Aug. 17 (UPI) — Forty-five percent of teenagers who use e-cigarettes want to quit the habit, according to an analysis published Monday by JAMA Pediatrics.
Moreover, one in four young people who vape said they have tried to quit — unsuccessfully — at least once in the past year, the researchers found.
“Families and teens should know that like all tobacco products, nicotine vaping products are addictive,” analysis co-author Tracy Smith told UPI.
“Teens who are struggling to quit should talk with their doctors,” said Smith, an assistant professor of addiction science at the Medical University of South Carolina.
Recent research has found that just over 25% of American high school students use e-cigarettes at least periodically and 12% report that they vape daily.

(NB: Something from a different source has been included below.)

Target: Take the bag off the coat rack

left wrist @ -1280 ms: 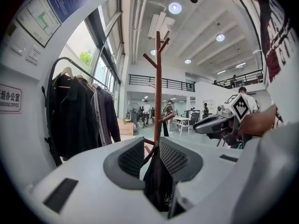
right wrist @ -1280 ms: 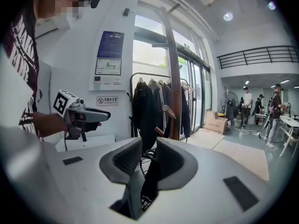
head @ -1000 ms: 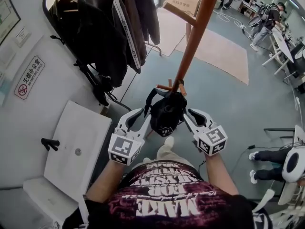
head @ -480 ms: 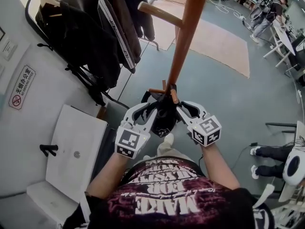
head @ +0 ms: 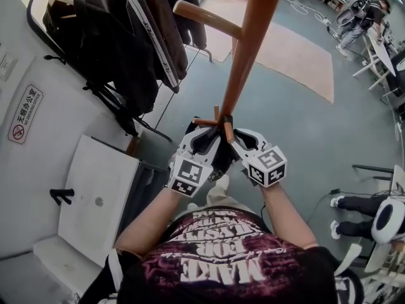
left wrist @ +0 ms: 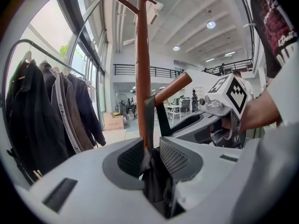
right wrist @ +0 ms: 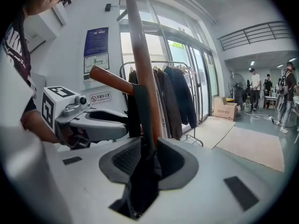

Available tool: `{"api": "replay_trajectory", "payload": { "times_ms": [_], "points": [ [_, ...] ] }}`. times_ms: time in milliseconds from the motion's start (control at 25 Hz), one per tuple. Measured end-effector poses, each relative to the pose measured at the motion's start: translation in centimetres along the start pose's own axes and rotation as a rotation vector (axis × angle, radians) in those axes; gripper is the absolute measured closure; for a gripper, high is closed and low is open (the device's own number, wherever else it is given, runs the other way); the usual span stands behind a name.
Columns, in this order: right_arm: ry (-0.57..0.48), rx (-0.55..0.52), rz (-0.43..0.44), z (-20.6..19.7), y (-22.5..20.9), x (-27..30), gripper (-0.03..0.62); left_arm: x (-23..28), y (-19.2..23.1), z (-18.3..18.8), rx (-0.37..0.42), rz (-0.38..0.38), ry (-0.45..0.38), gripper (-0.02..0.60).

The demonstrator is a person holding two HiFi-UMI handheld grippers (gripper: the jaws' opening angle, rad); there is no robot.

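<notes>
A black bag (head: 217, 160) hangs by its strap (left wrist: 149, 120) from a low peg (left wrist: 173, 87) of the orange-brown coat rack pole (head: 243, 56). Both grippers hold the bag's top close under that peg. In the left gripper view, my left gripper (left wrist: 150, 155) is shut on the bunched black fabric, with the pole (left wrist: 142, 69) just behind it. In the right gripper view, my right gripper (right wrist: 145, 155) is shut on the bag (right wrist: 140, 190) from the other side, beside the peg (right wrist: 112, 80). In the head view, the left gripper (head: 204, 137) and right gripper (head: 231, 137) nearly meet at the pole.
A clothes rail with dark jackets (head: 126, 37) stands at the upper left. A white cabinet (head: 95, 195) sits against the left wall. A beige rug (head: 297, 56) lies beyond the rack. People and desks (head: 361, 18) are at the far right, and a seated person's legs (head: 354, 204) are to my right.
Both grippers have come closer together and moved up against the pole. The bag between them has been drawn up under the peg and is now mostly hidden.
</notes>
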State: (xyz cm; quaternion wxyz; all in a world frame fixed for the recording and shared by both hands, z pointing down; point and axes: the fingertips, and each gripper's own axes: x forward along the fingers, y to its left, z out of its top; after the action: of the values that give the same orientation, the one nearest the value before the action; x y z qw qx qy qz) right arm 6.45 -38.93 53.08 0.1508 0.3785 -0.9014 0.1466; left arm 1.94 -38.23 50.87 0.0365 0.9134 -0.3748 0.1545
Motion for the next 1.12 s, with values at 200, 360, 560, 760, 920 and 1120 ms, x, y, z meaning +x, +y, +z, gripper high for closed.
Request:
{"api": "replay_trajectory", "payload": {
  "times_ms": [200, 360, 560, 760, 920, 1120],
  "points": [
    [0.0, -0.01, 0.012, -0.2, 0.1, 1.3, 0.499, 1.9, 0.0, -1.0, 0.012, 0.016, 0.002, 0.477],
    [-0.021, -0.025, -0.021, -0.1, -0.1, 1.2, 0.565, 2.2, 0.3, -0.7, 0.009, 0.046, -0.01, 0.545],
    [-0.018, -0.061, -0.058, 0.1, -0.3, 1.4, 0.583, 2.7, 0.7, -0.5, 0.009, 0.076, -0.02, 0.571],
    [-0.04, -0.004, -0.041, -0.2, 0.3, 0.1, 0.585, 1.5, 0.6, -0.2, -0.069, 0.052, -0.027, 0.572],
    [-0.049, -0.005, -0.017, 0.6, 0.9, -0.4, 0.585, 0.5, 1.3, 0.6, -0.104, 0.034, -0.035, 0.574],
    [-0.086, 0.003, 0.003, 2.5, 1.9, -2.2, 0.585, -1.2, 0.5, 2.9, -0.088, 0.023, -0.042, 0.573]
  ]
}}
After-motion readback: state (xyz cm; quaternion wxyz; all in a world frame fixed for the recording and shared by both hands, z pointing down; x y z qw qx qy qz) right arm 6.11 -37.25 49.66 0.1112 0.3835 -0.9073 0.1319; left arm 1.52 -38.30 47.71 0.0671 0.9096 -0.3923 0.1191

For their research, Smith and her colleagues surveyed nearly 15,000 teens ages 12 to 17 on their use of e-cigarettes and their intention, if any, to quit as part of the Population Assessment on Tobacco and Health study.

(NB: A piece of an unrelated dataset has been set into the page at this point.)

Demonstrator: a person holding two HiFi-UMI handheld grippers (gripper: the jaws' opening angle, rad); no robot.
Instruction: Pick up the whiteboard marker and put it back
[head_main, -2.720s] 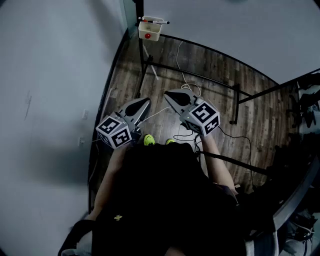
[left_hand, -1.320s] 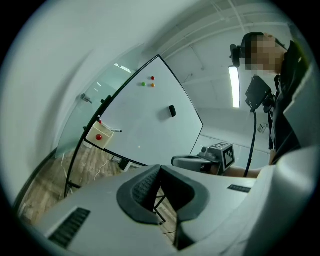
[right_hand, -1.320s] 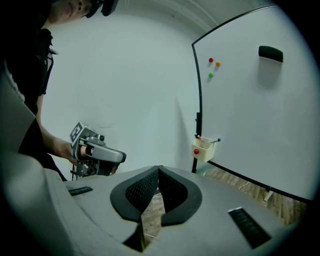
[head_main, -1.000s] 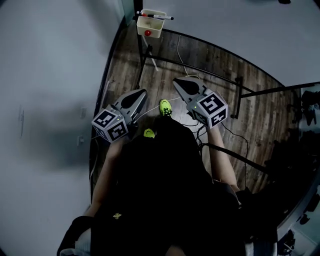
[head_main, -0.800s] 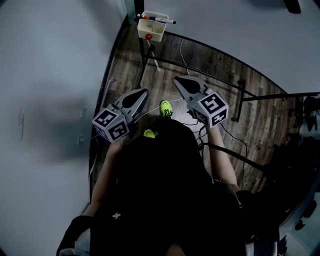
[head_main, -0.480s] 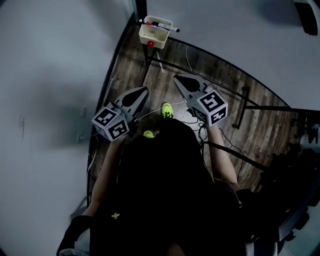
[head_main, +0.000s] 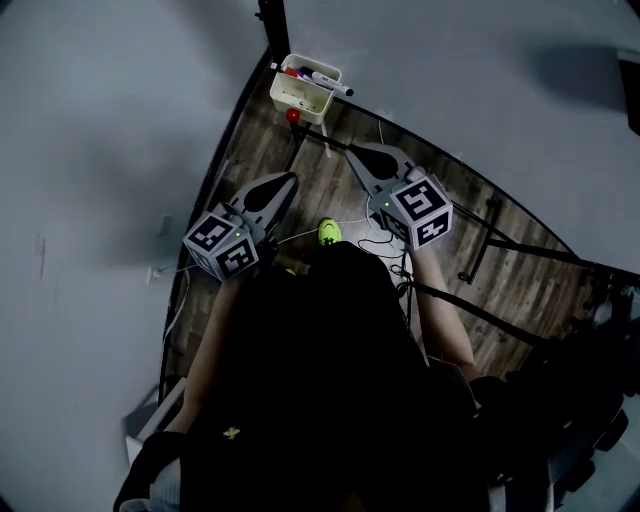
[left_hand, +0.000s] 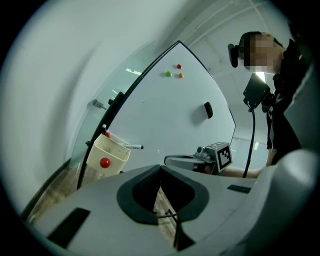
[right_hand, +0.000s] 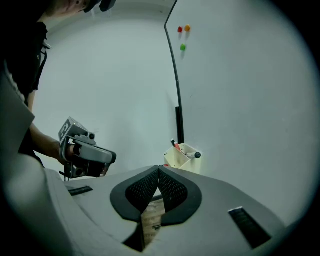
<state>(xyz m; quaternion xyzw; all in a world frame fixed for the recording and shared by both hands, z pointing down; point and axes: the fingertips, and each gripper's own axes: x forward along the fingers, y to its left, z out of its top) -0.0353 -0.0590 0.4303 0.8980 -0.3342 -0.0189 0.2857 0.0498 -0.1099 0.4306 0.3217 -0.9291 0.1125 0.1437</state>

Of the survey participants, roughly 500, or 3.6%, said they had used an e-cigarette product in the past 30 days. Just over 50% said they wanted to quit vaping within the next 30 days, while 17% hoped to do so within the next year, the researchers said.
Among teen e-cigarette users surveyed, 57% reported experiencing symptoms of depression and 61% indicated they had symptoms of anxiety, the researchers said.
“A significant portion of adolescents who vape want to stop vaping,” Smith said. “Funding is needed for the development of cessation interventions.”